Perché lasciare crescere insieme buon grano e zizzania? Perché il Padre vuole avere più tempo per poter perdonare; il perdono di Dio incontra sempre la libertà dell’uomo e il suo “problema”  è quello di rispettare la libertà dell’uomo e, nello stesso tempo, di trasformarla senza schiacciarla. È un’impresa che solo Dio può compiere; noi, con il nostro giudizio, non possiamo togliere a Dio la gioia di perdonare tutti e agli uomini la possibilità di lasciarsi conquistare dalla sua misericordia. Il nostro compito non è strappare la zizzania ma fare in modo che ci siano le condizioni per cui la misericordia del Padre trasformi la zizzania in buon grano: «Allora i giusti splenderanno come il sole nel regno del Padre loro».

2. Il più piccolo di tutti.
 
Occorre aver visto (ma ci vuole la lente) i semini della senape che  cresce selvatica lungo le strade e nei campi della terra di Gesù, per capire il significato sorprendente di questa parabola: «Esso è il più piccolo di tutti i semi ma, una volta cresciuto, è più grande delle altre piante dell’orto». Tra i tanti aspetti del regno di Dio qui ne sottolineo uno: Dio si manifesta nelle piccole cose.

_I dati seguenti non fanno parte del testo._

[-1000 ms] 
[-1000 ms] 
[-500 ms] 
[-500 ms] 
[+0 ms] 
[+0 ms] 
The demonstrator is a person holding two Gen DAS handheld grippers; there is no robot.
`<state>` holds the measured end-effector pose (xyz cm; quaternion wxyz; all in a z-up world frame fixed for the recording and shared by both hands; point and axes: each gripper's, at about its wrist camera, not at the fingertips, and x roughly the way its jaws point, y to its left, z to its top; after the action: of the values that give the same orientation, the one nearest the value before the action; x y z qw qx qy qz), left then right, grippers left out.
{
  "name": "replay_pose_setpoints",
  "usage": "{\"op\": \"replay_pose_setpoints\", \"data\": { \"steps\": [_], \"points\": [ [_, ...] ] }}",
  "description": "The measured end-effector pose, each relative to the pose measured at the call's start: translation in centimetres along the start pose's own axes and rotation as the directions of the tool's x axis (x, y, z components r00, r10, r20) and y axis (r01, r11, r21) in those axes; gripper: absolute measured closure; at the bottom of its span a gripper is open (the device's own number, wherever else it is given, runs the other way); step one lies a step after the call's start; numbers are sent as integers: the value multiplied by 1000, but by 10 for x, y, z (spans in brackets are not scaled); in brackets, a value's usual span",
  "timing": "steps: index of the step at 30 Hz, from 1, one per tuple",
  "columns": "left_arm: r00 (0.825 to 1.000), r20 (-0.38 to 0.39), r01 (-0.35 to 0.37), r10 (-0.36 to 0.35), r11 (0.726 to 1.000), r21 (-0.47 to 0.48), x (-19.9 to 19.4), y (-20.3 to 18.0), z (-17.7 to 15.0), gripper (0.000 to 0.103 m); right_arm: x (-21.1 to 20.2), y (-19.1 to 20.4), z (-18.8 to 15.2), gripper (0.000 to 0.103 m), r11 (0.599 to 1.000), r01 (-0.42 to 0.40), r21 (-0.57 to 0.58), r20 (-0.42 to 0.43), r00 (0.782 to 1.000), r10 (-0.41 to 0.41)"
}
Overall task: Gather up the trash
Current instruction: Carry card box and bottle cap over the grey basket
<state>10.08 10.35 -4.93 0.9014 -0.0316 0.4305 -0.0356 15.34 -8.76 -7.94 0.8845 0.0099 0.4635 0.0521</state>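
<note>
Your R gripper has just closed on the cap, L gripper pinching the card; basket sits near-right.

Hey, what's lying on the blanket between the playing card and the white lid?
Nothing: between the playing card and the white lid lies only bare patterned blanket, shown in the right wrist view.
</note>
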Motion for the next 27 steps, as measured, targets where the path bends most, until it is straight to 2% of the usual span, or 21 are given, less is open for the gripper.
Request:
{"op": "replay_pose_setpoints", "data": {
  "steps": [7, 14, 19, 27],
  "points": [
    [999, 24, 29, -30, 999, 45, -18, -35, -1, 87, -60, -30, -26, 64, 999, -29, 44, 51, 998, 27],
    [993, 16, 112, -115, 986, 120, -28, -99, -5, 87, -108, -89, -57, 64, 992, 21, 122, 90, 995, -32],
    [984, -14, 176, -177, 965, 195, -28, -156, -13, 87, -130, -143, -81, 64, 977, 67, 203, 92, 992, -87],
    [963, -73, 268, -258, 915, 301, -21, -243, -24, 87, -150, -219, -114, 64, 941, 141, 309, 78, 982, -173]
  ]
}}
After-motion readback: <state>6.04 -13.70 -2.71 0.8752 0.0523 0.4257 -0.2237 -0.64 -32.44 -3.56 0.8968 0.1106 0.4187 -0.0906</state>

È diffusa la mentalità per la quale Dio si debba manifestare in eventi straordinari: visioni, miracoli e trionfo mondano della fede. Di questo non c’è traccia nel Vangelo; esso ci dice che Dio lo  incontri  nella quotidianità della tua casa, nelle pieghe della tua psicologia, nelle gioie improvvise dell’amore, nelle ansie che non danno pace, nel lavoro e nel divertimento quotidiano. La fede non è un “blocco di certezze” possedute gelosamente, ma è un cammino che legge ogni istante della vita e scopre la presenza di Gesù in tanti piccoli frammenti.

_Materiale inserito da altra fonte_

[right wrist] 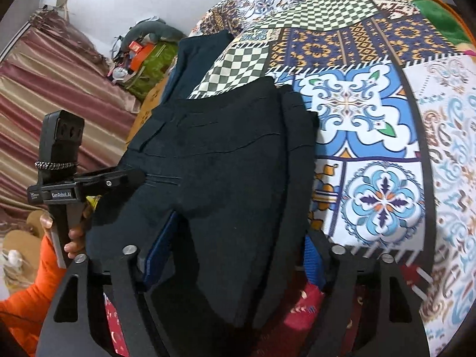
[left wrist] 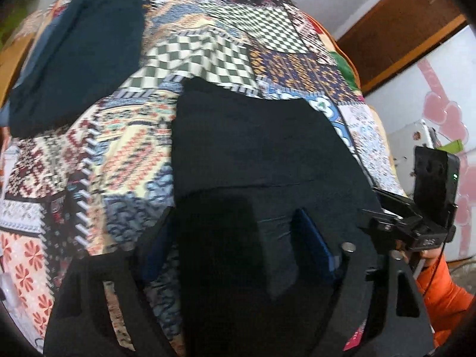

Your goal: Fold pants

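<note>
The black pants (right wrist: 220, 160) are seen lying partly folded on a bed covered by a patchwork bedspread (right wrist: 366, 136), filling the centre and lower centre of both views. In the right wrist view a pocket flap is visible at the left part of the fabric, and layered folded edges are stacked along its right side. The near edge of the pants is draped between the blue-padded fingers (right wrist: 162, 250) of the right gripper (right wrist: 235, 261) at the bottom of the frame; its jaws are spread wide with cloth lying between them, not pinched. In the left wrist view the left gripper (left wrist: 238, 255) is likewise found at the bottom, with its jaws held wide apart and black fabric passing between the fingers (left wrist: 314, 238); whether cloth is touched by the pads cannot be told.

A second dark garment (left wrist: 77, 59) is laid at the upper left of the left wrist view, well apart from the pants. An orange sleeve (left wrist: 446, 300) is seen at the lower right there. Striped curtains (right wrist: 50, 89) are seen at the left of the right wrist view.
</note>
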The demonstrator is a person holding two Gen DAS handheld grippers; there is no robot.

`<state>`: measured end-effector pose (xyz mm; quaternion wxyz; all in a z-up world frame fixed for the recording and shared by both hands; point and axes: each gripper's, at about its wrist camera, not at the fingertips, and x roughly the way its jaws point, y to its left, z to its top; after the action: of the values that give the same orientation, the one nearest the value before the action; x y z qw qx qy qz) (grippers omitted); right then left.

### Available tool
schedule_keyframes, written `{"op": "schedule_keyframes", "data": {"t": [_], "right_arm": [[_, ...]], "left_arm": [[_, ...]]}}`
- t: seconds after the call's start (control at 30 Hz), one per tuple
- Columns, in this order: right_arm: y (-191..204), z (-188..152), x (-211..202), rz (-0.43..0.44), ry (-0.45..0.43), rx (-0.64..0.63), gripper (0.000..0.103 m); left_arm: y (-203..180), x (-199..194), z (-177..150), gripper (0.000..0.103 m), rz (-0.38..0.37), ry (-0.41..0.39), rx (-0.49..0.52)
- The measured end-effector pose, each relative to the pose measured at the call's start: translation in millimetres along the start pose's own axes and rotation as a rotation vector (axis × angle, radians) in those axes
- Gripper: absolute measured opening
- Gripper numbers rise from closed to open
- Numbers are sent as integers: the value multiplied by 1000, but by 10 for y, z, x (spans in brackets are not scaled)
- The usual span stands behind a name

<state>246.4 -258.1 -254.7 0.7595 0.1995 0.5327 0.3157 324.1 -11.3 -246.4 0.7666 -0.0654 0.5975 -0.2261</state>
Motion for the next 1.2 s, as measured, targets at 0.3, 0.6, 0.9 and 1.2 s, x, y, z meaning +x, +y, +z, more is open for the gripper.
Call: {"op": "schedule_keyframes", "data": {"t": [0.3, 0.6, 0.9, 1.2], "right_arm": [[69, 80, -80, -5, -17, -21, 28], [505, 166, -259, -66, -101, -187, 21], [1123, 680, -354, -64, -219, -348, 20], [1622, 1318, -126, -58, -295, -460, 20]], "left_arm": [[-15, -84, 28, 43, -17, -39, -23], [-267, -558, -33, 22, 62, -190, 96], [-263, -1317, 62, 22, 191, -405, 154], [143, -1831, 497, 22, 276, -555, 141]]}}
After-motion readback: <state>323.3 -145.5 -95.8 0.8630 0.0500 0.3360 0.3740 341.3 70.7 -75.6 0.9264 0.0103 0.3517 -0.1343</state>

3. Il lievito buono. Gesù usa questa immagine in senso positivo: il lievito è l’amore per lui; purché sia autentico “ne basta poco” e tutta la vita è in fermento. Una fede senza “passione” è destinata a morire. Ma questa immagine suggerisce un’altra caratteristica del regno ed è la sua sproporzione rispetto al mondo: la potenza degli uomini è più debole della debolezza di Dio.